Credit score assessment consists of various factors such as length of credit history, credit mix, defaults, repayment pattern, occupation, income, etc., which help ascertain the creditworthiness of an individual. So, to improve the credit score, an individual should first procure credit to maintain timely repayment, have a good credit mix, make a disciplined plan, and avoid defaults and constant credit requirements. Such regulated and credible behaviour would help individuals increase their credit scores.
2. What is a good credit score?
A good credit score depends on credit information companies (CICs). In India, four CICs rate an individual from 300 to 900. Moreover, a credit score above 700 is considered good by Experian, CIBIL, and CRIF Highmark. Equifax considers a credit score of about 670 good. The higher the score, the better the credibility. An individual should manage their credit well to increase their credit score.
3. What is a bad credit score?
A bad credit score may impact the rate at which a person can procure credit and also the limit for it. In India, there are four CICs, and they rate an individual from 300 to 900. Moreover, a credit score above 700 is considered good by Experian, CIBIL, and CRIF Highmark. Equifax considers a credit score of about 670 good. A score near 300 is a danger sign. As per the good score by four CICs, one should score above 600 to have good credit availability.

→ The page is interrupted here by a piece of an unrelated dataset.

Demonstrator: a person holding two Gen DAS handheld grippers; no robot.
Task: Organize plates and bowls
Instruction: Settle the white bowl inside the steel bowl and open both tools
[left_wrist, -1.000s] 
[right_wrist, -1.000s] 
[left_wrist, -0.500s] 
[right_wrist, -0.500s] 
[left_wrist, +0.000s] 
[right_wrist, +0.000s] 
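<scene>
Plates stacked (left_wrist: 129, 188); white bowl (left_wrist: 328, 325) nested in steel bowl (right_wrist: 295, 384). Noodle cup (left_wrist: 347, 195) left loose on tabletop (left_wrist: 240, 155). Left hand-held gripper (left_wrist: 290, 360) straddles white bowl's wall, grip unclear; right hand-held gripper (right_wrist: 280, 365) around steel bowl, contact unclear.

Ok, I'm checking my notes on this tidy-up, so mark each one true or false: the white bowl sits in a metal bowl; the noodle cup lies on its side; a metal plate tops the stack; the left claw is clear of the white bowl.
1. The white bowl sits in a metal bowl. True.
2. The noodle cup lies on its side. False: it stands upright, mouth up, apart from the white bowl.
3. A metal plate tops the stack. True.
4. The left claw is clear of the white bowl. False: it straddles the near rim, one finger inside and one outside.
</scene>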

4. How long does it take to improve a score?
A CIBIL score usually takes 3–6 months for any noticeable improvement. It will take 6–12 months for significant improvement, and depending on the repayment discipline, with lower utilization.
5. Can I get a loan with a 600 credit score?
A 600 is a low score, so it can be difficult to approve a loan. Secured loans may still be approved with higher interest rates. Most NBFCs and lenders can approve a loan with some stricter terms.
6. What’s the difference between CIBIL and Experian?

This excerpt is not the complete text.